The Incompleat Enchanter, by L.Sprague De Camp and Fletcher Pratt, is a book I read years ago when I was first discovering speculative fiction. Someone mentioned it, oddly enough, while commenting on some fan fiction on web site Archive Of Our Own. It made me decide to check it out on Apple Books as I have no idea where my print copy is. I ended up buying all three books in the series. It’s strange to remind myself that this was written in the 1940s. The premise is that a couple of psychologists working at an institute figure out the mathematics of magic. You use a formula and are taken to an alternative universe where a literary world is real. The hero, Harold Shea, first decides to visit the world of Irish myth, but ends up in the world of Norse mythology instead - right before Ragnarok. He does eventually get the hang of it, and the next world is based on Spenser’s Faerie Queen, where he falls in love with warrior girl Belphebe, and takes her home. Other worlds are Orlando Furioso, Coleridge’s Kubla Khan, which, being unfinished, is a repeating world, The Kalevala and, finally, Irish myth. A lot of fun! 

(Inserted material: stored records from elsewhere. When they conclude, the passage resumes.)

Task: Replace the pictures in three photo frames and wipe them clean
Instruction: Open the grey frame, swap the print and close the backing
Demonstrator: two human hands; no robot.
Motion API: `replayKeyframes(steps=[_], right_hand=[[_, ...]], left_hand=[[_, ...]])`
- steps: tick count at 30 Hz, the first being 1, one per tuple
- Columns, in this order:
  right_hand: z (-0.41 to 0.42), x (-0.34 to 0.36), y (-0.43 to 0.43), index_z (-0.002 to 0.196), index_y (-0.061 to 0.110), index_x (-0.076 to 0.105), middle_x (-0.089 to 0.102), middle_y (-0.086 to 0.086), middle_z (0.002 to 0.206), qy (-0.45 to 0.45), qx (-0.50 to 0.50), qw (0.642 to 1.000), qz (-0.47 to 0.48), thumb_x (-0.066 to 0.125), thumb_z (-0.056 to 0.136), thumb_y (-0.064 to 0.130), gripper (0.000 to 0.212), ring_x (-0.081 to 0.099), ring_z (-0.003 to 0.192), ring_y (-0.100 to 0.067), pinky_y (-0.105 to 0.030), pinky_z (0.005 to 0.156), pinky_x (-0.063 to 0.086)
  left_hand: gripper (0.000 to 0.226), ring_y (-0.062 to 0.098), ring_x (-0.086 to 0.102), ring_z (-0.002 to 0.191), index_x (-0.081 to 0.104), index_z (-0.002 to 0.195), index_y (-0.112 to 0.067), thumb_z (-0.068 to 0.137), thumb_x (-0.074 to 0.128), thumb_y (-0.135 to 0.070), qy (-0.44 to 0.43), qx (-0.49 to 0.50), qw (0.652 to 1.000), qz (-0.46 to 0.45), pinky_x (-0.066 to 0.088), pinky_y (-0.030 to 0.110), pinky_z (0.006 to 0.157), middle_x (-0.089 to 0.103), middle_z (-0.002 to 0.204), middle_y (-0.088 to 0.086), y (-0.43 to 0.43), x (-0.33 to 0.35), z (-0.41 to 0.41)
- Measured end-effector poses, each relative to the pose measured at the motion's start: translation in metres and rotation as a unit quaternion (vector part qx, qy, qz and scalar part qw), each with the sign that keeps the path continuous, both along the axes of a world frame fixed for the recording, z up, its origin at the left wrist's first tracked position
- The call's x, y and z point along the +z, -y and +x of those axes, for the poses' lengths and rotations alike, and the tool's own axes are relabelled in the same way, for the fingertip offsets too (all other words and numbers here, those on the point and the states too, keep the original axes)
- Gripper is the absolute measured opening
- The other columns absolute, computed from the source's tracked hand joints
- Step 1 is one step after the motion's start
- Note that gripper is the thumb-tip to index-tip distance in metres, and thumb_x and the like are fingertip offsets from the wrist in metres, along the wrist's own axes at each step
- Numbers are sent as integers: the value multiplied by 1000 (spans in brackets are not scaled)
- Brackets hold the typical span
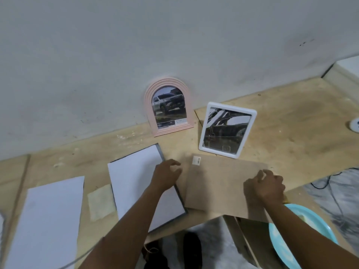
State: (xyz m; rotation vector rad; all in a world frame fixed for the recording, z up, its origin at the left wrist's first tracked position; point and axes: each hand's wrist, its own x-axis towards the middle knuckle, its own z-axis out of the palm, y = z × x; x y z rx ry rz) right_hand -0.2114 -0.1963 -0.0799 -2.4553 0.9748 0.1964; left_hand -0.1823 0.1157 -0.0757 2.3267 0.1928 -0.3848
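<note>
Head view: both hands work at a flat grey frame (136,183) and a brown backing board (217,189) on the wooden table (281,117).
The left hand (167,176) hovers at the grey frame's right edge, loosely curled and holding nothing. The right hand (266,186) grips the board's far right corner. A pink arched frame (168,106) leans on the wall, with a white frame (227,130) standing near it.

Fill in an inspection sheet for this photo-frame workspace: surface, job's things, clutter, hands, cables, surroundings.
Surface: plywood table, scuffed.
Job's things: pink arched frame leans at back; white frame stands; grey frame lies flat holding white sheet; backing board beside it.
Clutter: loose sheet, yellowish cloth, teal basin.
Hands: left hand hovers, loosely curled; right hand grips backing board.
Cables: black cable on floor, right.
Surroundings: grey wall; cardboard box under table.
</note>
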Motion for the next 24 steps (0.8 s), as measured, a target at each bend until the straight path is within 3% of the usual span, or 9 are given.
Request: replayKeyframes(steps=[4,7,9,11,14,18,24], right_hand=[[9,-1,-54,122,19,63,59,-14,123,106,184,975,-66,52,99,30,28,55,111,-37,-53,96,43],[23,5,-108,118,23,67,63,-4,116,93,328,939,42,56,94,23,26,60,105,-26,-42,90,50],[34,6,-152,117,27,68,67,0,115,42,386,917,96,57,94,25,25,63,104,-21,-36,89,52],[44,4,-182,122,26,67,69,-2,118,-5,407,906,113,58,93,27,30,64,109,-23,-35,93,52],[55,-3,-222,138,11,55,63,-13,132,-72,422,894,132,59,96,29,46,58,122,-32,-33,98,46],[60,-15,-257,132,5,48,59,-18,129,-112,384,907,133,56,98,32,45,58,116,-36,-30,82,42],[61,-18,-282,132,4,47,59,-18,127,-102,361,917,134,60,96,26,44,56,117,-36,-27,79,36]], left_hand=[[26,28,61,117,71,115,-19,90,71,-27,18,155,985,79,43,31,95,66,124,8,-75,-3,-18],[41,40,58,115,62,123,-10,83,72,-19,-9,258,959,117,45,40,95,60,121,20,-122,-8,-36],[48,42,56,116,53,128,-3,85,69,-17,-46,319,941,100,44,38,90,56,123,21,-145,-10,-50],[47,39,56,117,51,127,0,89,67,-21,-80,324,939,88,39,33,82,59,122,18,-152,-14,-55],[40,35,61,111,61,117,-1,90,64,-30,-112,296,945,86,37,30,77,65,111,11,-162,-23,-54],[30,24,62,88,65,104,-6,89,62,-31,-121,298,944,71,37,29,63,64,95,3,-173,-35,-52],[34,31,62,108,64,118,-10,90,61,-29,-115,280,948,101,40,30,78,66,116,7,-203,-32,-39]])
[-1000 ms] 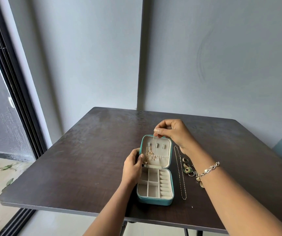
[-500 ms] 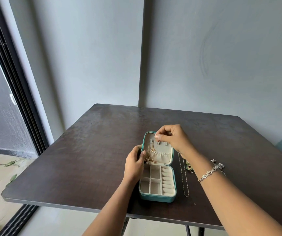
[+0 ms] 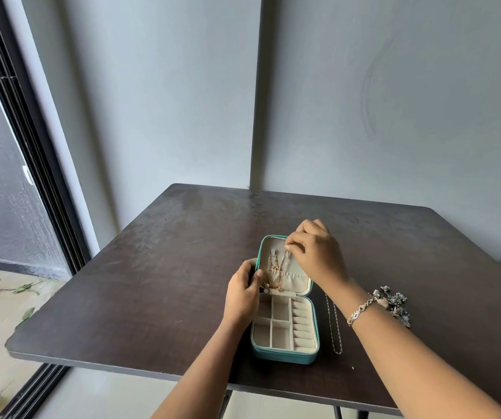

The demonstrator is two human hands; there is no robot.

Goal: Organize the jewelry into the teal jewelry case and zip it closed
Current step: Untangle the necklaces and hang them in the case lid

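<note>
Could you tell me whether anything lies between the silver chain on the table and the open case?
Nothing visible does. The chain lies on the table right of the case, whose compartments look empty. The left hand grips the lid; the right hand pinches a necklace there, clear of that gap.

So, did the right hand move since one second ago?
Yes, downward against the lid: the right hand, pinching the necklace, was at its top rim and is now below it, over the lining.
</note>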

I have finally bought The Thursday Murder Club by Richard Osman. It’s the first of a series set in a rather lavish retirement village. Four residents, Joyce, Elizabeth, Ron and Ibrahim, have weekly meetings to discuss - and hopefully solve - cold cases. This time someone actually has been murdered and they work on the case, with the reluctant help of police officers Chris and Donna. A nice cosy, though a number of characters die in the course of the novel. Still, nice to see a story centred around older sleuths. I’ve bought the second book.


There are more - I’ve recently bought the audiobook of Joanne Harris’s Gospel Of Loki, for example - but these will do for now. Are you a person who reads several books at a time, like me? Tell us about your current reading! 




2 comments:

AJ Blythe said...

I've read all the Thursday Murder Club (when I find the kindle - still in a box from moving house). I quite enjoy them :)

Sue Bursztynski said...

Hi Anita! I think I must be the only cosy fiction fan who is just discovering this series! I’ve bought the next book.